#### Task prompt
Take each line from the entries that holds "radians" and copy it out.

Data records
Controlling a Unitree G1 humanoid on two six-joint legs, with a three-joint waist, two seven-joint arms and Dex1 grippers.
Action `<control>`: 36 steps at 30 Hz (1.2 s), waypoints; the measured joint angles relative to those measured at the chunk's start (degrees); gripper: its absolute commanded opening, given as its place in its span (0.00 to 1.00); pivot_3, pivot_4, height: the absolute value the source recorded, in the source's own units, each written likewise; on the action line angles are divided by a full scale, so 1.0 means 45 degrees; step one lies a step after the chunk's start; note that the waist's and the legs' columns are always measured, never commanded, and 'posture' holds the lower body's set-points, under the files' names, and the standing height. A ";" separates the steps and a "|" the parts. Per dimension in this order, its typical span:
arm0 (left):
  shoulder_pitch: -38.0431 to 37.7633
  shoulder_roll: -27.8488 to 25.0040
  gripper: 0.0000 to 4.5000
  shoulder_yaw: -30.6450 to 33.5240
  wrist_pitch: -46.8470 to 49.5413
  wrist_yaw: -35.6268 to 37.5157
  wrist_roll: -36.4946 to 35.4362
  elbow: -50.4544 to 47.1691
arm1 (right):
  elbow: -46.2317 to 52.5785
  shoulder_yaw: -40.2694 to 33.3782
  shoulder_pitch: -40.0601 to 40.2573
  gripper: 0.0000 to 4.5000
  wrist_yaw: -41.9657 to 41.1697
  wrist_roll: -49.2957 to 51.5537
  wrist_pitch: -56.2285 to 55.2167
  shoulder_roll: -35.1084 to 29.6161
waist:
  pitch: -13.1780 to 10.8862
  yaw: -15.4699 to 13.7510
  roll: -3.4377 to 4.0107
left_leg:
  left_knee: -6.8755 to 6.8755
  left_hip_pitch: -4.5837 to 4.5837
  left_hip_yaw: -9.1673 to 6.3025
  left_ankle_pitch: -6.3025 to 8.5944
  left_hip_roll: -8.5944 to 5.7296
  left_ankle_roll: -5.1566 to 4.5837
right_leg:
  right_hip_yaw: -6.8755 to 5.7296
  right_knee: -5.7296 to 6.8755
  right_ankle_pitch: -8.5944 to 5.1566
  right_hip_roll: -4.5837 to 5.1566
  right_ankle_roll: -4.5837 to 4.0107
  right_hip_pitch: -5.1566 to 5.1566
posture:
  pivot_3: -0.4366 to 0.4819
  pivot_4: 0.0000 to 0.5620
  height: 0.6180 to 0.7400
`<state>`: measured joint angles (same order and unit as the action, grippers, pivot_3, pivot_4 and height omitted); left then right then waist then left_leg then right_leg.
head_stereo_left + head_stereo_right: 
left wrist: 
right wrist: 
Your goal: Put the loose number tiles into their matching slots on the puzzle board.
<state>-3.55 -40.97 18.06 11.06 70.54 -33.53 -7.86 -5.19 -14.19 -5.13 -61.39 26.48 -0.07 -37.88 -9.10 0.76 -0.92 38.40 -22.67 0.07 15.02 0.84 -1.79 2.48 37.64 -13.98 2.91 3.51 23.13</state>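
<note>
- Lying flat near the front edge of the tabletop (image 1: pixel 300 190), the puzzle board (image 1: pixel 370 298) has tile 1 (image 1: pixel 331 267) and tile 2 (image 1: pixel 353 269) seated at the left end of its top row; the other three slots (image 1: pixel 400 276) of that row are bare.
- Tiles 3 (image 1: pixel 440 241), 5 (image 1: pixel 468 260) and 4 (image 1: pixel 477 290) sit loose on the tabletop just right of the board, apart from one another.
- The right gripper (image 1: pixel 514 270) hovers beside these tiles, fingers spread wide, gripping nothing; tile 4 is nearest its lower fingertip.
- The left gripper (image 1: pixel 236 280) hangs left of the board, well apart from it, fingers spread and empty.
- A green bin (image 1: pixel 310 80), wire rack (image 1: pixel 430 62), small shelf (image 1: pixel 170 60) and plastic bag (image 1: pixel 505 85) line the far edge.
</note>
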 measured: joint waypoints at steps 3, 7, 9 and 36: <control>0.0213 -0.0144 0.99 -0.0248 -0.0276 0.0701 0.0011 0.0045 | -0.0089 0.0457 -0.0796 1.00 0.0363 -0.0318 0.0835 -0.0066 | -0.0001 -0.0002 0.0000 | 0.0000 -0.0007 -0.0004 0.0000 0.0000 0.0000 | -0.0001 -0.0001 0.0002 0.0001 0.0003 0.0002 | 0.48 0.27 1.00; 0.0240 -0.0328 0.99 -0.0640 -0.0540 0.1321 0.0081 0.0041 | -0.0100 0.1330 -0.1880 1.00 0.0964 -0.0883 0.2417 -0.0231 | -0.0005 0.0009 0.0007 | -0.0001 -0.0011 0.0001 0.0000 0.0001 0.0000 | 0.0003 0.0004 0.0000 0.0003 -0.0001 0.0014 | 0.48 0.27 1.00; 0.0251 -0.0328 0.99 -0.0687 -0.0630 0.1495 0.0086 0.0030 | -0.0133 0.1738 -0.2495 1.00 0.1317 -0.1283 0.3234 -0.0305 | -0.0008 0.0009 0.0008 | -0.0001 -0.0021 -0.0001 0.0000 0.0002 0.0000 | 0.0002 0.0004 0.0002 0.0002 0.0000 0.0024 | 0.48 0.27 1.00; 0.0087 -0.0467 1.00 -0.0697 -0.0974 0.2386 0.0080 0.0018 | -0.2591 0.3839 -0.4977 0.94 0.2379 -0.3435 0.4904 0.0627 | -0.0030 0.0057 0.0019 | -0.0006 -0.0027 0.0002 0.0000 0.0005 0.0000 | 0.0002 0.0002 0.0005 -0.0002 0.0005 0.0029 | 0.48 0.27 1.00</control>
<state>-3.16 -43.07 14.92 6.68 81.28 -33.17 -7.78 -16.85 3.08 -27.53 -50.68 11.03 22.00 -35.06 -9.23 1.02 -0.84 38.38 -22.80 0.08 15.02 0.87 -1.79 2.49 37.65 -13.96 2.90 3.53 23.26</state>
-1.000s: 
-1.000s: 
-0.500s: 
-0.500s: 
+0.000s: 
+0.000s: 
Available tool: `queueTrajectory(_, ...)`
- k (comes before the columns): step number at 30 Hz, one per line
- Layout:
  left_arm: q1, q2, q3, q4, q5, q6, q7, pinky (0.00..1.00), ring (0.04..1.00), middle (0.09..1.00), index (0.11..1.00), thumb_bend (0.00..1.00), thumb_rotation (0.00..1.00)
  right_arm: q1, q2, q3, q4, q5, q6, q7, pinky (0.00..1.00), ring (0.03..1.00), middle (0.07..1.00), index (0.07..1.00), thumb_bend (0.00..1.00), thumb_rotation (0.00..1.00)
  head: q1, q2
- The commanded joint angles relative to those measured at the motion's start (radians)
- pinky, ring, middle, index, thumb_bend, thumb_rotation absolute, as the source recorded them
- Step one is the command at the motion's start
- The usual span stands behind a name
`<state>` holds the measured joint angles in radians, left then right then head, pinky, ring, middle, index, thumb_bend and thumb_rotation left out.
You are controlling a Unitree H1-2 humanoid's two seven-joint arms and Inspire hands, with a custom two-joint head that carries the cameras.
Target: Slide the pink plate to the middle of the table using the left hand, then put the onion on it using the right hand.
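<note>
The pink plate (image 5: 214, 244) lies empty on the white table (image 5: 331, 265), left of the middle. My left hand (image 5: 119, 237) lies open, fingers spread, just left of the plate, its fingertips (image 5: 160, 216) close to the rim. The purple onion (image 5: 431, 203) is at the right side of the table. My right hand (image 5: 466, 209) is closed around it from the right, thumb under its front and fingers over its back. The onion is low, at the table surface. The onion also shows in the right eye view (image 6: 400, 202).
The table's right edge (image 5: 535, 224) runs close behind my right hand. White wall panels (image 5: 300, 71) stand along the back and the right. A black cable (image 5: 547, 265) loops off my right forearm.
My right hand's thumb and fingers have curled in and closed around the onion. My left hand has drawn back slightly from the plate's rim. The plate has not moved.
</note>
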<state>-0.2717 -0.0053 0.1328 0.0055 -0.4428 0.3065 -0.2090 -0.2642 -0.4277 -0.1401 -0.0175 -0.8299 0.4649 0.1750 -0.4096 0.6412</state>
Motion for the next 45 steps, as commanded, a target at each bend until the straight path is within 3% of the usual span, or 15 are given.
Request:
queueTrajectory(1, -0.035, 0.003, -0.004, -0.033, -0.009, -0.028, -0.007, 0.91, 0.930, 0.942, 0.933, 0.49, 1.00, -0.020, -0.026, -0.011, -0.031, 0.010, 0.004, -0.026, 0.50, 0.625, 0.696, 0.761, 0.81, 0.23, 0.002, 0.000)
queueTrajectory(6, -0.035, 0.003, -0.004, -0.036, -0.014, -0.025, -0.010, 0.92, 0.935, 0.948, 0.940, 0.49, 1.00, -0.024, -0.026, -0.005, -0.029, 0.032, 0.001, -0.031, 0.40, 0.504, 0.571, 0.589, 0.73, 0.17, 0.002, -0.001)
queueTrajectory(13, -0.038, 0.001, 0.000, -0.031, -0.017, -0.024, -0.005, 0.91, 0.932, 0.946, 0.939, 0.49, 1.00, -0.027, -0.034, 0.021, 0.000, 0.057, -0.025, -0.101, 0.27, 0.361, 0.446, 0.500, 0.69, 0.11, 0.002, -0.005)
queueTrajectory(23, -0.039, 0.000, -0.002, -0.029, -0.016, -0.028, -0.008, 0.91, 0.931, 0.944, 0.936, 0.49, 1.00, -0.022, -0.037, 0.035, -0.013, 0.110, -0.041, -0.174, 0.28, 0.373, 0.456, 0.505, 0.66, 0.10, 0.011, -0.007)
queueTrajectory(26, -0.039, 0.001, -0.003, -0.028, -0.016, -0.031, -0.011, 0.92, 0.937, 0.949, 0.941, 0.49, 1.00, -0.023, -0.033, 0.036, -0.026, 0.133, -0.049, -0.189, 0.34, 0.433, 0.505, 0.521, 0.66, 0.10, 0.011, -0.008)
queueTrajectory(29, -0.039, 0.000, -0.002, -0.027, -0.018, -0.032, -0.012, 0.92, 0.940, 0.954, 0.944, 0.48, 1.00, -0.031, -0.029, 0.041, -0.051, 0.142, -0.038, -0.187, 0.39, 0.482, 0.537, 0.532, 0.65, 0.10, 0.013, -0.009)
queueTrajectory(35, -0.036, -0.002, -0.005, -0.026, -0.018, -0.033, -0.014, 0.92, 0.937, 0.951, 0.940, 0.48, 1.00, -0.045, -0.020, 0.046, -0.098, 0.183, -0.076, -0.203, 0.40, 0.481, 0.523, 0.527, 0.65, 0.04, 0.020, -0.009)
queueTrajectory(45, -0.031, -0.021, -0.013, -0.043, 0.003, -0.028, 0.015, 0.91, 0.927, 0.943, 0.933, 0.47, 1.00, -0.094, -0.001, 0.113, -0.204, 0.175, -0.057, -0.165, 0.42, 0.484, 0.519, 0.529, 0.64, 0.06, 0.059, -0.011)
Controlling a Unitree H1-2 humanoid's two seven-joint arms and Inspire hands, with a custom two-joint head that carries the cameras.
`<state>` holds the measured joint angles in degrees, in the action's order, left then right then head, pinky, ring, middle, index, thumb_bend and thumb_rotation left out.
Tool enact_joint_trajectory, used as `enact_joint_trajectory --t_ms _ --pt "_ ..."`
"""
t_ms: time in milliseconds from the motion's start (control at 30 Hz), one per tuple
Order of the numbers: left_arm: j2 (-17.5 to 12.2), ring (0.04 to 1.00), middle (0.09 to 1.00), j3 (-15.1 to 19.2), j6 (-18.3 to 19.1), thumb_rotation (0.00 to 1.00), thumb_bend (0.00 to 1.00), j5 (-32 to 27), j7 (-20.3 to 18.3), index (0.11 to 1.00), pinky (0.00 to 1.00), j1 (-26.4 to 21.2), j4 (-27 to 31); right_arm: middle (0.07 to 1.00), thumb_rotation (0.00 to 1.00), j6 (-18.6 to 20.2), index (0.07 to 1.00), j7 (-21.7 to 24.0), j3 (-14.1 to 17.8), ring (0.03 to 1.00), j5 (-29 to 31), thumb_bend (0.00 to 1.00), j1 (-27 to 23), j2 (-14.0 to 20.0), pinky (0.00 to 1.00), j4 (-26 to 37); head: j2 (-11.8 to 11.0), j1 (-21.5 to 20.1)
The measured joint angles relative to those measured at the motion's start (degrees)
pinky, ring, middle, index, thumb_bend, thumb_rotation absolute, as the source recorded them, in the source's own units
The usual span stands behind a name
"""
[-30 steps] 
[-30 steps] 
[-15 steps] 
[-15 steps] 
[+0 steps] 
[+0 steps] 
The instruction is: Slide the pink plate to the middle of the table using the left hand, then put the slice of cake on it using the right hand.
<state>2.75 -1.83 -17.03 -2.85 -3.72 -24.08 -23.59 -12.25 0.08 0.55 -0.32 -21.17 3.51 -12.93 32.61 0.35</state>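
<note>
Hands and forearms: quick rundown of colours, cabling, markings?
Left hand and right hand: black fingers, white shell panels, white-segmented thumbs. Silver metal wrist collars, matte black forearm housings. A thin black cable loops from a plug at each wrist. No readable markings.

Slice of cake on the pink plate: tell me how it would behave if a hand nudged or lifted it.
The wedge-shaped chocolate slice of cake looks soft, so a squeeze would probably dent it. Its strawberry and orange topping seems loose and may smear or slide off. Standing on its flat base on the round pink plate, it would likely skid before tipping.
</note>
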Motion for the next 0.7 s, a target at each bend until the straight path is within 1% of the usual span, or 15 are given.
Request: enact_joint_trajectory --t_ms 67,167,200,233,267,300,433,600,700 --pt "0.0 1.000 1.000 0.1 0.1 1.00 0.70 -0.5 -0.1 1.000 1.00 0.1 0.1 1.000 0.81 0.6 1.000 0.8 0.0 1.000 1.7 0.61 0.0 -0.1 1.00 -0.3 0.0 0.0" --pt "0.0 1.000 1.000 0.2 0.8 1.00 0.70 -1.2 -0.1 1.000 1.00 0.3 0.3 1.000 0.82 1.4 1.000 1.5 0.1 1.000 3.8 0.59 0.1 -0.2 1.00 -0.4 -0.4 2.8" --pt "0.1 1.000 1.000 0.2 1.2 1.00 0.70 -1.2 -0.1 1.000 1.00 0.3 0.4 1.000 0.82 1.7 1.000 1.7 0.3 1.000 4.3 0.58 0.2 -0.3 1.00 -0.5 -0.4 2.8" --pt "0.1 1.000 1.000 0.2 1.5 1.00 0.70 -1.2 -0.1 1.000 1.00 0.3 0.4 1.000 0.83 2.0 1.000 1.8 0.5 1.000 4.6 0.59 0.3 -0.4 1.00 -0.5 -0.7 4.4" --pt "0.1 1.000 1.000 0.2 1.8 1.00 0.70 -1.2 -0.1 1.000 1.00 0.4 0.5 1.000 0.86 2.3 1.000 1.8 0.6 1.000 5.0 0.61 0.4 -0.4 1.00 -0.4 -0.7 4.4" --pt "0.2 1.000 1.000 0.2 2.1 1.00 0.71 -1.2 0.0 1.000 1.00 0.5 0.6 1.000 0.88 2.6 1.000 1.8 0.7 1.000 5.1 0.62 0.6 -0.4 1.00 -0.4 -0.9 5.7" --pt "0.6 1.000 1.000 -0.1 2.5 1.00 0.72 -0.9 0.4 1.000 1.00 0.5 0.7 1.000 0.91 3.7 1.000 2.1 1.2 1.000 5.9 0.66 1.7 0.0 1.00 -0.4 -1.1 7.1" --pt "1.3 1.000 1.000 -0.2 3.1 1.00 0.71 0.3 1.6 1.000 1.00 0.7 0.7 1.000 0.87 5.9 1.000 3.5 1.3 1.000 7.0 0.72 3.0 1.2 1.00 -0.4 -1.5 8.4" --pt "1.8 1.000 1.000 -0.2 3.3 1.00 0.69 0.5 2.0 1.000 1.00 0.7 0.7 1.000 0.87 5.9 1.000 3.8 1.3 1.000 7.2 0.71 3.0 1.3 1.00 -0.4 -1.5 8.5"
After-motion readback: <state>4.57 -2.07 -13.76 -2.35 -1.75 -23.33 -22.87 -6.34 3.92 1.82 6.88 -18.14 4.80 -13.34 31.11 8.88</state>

#### Response to the exercise
- The commanded joint angles relative to those measured at the motion's start (radians)
`<state>` holds the measured joint angles in radians, left then right then head, pinky, ring, middle, index, thumb_bend and thumb_rotation left out.

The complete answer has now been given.